Al mattino di svegliava alle sei. Si metteva la tuta, le scarpe da ginnastica, e scendeva a far jogging a Central Park. Se pioveva o faceva troppo freddo o caldo, tapis roulant in palestra. Tornava a casa accaldata, rossa in viso, sensualissima. Io ero pronto, ma lei mi sgusciava via: doccia. E dopo era ormai «troppo tardi, devo correre al lavoro». Usciva di casa alle otto senza aver fatto neppure colazione: comprava un bicchierone sotto da Starbucks, e se lo portava in metro.
«Sono stressata, ho bisogno di relax», mi diceva per giustificare questa sua riluttanza all’accoppiamento. Io cercavo di spiegarle che il sesso serve appunto a rilassarsi. Ma lei non capiva: per gli americani il sesso è una specie di ginnastica, un’ulteriore attività pratica che si aggiunge alle tante altre. E in caso di problemi c’è sempre una guida che in 12 step li risolve.
Si rilassava nei wek-end, questo sì. Quindi facevamo regolarmente l’amore al sabato. «Come gli svizzeri», le ho detto. «Adoro il cioccolato svizzero», ha risposto, ignara del mio sarcasmo. Nonostante le scollature e il leopardume, a letto era più fredda del monte Bianco. «Non vengo mai la prima volta», mi disse Liza dopo un deludente debutto. Aspettai con trepidazione la seconda volta, e mi diedi un sacco da fare. Niente. «Vengo raramente», annunciò distrattamente. «Ma mi piace anche così», precisò subito, per non fare la figura della «loser», la perdente.

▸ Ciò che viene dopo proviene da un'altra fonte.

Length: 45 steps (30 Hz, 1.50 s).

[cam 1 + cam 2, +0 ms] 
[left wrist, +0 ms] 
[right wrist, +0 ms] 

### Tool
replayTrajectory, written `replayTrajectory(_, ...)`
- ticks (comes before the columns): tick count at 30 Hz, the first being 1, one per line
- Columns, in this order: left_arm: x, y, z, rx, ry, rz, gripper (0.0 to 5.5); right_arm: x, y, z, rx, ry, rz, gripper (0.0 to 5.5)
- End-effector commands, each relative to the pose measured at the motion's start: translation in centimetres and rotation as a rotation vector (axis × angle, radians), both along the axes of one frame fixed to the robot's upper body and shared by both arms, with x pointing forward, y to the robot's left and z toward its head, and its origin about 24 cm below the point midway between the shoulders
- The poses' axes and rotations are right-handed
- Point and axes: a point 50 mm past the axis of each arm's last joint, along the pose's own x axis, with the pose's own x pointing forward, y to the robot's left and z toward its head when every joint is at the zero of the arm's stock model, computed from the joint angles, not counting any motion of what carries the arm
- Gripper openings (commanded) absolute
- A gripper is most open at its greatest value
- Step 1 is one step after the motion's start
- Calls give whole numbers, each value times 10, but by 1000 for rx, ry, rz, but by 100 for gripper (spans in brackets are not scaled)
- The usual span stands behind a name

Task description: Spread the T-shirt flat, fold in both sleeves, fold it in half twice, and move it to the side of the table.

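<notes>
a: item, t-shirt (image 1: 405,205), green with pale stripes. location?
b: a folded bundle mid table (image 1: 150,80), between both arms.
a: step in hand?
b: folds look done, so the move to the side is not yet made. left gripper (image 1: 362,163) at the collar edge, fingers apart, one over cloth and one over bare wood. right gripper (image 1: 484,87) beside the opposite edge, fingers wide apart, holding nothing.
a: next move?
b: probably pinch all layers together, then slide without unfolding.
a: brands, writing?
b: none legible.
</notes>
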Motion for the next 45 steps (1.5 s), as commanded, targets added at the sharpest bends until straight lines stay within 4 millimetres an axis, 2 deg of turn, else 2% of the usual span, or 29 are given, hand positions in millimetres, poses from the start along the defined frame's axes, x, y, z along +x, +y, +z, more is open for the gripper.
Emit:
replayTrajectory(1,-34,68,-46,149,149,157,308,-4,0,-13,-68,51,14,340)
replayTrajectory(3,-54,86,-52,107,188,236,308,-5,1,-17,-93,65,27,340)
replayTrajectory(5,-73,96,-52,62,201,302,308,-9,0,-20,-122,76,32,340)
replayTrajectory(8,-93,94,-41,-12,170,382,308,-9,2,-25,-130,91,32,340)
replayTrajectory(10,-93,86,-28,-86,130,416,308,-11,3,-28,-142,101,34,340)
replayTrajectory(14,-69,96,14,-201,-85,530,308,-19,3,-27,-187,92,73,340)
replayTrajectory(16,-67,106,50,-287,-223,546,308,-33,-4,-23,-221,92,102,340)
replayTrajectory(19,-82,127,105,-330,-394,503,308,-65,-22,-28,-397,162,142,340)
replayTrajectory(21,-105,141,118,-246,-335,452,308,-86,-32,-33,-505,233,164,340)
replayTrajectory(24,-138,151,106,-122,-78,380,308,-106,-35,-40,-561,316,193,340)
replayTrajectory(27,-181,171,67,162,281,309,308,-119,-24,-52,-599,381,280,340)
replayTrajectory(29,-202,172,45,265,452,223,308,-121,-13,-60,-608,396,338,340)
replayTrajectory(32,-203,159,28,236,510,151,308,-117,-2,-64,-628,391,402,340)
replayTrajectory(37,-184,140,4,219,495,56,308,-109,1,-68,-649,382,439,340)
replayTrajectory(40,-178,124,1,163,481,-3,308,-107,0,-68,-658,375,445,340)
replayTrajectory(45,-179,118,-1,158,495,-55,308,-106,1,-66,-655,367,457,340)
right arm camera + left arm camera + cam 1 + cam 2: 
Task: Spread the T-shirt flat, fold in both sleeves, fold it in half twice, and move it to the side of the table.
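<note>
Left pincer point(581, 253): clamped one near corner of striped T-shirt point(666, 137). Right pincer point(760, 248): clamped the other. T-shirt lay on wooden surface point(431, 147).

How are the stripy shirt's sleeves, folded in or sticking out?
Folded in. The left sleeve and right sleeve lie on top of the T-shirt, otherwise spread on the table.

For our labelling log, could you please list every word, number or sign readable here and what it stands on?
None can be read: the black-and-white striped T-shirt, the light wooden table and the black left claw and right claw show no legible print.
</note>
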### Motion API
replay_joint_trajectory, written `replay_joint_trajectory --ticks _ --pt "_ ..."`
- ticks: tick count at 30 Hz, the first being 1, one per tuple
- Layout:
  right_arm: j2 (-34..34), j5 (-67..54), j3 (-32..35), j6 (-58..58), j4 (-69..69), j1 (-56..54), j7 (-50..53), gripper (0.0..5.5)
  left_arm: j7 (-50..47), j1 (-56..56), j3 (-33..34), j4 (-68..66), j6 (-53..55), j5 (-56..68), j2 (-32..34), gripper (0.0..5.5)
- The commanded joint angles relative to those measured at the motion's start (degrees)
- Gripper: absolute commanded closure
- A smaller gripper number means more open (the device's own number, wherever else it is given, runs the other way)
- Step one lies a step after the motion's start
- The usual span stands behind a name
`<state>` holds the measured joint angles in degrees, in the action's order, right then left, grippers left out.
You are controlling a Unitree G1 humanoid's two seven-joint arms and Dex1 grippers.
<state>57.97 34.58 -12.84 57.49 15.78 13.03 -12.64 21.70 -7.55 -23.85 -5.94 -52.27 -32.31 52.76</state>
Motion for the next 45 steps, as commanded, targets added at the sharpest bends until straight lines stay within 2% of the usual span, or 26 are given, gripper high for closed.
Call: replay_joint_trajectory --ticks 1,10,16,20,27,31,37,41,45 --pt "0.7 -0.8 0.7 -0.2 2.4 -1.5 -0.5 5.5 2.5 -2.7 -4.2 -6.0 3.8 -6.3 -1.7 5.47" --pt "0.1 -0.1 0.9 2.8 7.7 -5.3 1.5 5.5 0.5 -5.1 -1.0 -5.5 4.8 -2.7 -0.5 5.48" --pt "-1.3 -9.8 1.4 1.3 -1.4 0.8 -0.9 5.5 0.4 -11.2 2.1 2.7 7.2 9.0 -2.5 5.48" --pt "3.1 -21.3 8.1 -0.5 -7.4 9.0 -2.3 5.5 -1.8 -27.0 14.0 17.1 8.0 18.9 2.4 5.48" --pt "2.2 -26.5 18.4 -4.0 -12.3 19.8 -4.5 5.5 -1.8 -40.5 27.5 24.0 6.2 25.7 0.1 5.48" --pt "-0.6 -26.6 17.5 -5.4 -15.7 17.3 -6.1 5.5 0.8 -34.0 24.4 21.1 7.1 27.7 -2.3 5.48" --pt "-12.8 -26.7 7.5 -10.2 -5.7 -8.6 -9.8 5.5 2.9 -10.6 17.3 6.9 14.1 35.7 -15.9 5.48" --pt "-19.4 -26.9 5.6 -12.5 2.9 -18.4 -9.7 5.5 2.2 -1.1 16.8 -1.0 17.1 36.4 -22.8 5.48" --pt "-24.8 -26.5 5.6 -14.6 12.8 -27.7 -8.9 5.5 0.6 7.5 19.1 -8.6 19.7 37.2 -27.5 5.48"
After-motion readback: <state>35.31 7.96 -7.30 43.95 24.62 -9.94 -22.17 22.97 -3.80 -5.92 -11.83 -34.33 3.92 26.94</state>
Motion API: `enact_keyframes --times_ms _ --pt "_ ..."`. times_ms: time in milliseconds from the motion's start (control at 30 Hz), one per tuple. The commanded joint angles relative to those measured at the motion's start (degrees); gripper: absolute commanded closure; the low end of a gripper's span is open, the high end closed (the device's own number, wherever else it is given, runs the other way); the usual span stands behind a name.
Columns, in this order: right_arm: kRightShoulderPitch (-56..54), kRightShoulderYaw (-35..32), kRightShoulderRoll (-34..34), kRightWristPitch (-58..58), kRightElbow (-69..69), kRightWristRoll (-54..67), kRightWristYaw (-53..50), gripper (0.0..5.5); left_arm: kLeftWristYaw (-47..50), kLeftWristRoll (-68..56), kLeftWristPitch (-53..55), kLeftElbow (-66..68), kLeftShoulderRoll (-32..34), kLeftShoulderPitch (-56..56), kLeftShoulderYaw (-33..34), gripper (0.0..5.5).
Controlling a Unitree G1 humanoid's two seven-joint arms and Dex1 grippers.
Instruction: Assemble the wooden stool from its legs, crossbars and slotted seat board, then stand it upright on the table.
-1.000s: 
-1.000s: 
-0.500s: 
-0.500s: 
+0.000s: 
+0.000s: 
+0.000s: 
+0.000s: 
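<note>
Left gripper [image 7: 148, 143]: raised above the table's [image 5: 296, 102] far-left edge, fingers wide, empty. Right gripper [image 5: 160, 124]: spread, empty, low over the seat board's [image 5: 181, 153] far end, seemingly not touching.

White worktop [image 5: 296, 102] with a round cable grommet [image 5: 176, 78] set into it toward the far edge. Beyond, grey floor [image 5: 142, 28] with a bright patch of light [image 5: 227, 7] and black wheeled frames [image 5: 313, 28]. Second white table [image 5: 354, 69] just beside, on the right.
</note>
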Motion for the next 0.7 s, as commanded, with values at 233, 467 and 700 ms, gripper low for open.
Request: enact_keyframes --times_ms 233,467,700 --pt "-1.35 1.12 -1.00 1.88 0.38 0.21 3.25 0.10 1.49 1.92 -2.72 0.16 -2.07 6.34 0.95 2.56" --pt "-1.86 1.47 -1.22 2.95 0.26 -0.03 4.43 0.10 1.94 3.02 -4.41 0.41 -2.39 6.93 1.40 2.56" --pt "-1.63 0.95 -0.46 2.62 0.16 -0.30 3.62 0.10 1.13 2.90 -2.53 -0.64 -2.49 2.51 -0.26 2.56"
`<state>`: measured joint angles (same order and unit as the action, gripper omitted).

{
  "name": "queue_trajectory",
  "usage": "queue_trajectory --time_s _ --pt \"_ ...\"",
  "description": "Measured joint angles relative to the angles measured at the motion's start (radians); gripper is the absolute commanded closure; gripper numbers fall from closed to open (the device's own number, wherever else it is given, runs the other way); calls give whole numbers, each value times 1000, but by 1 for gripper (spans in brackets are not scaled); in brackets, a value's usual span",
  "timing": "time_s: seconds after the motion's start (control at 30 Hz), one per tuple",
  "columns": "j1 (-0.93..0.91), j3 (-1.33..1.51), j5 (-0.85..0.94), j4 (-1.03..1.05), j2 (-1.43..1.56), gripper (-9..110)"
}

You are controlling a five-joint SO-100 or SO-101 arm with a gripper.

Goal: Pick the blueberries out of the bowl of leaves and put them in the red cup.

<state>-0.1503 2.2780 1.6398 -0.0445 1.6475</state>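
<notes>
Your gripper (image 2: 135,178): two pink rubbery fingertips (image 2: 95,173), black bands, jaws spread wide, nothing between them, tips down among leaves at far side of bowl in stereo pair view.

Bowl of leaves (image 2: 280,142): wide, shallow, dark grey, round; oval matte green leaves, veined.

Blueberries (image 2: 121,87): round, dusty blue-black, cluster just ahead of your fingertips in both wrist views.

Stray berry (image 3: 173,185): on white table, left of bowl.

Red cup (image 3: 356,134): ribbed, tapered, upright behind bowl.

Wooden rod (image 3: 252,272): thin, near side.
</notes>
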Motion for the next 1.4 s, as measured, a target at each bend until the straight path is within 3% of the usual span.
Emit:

Ecco, questo è il vero Sex nella city. Certo, non si può generalizzare. New York resta la capitale del mondo gaudente, e ha il più alto tasso di single del pianeta. Quindi a letto ci si arriva facilmente. Ma è sul materasso che cominciano i dolori. Perché Carrie e amiche raggiungono molto più facilmente la soddisfazione comprando sandali Manolo Blahnik (la mia Liza preferiva il negozio Jimmy Choo di Madison Avenue, da me soprannominato «dai 200 ($) in su»). No Sex in the City.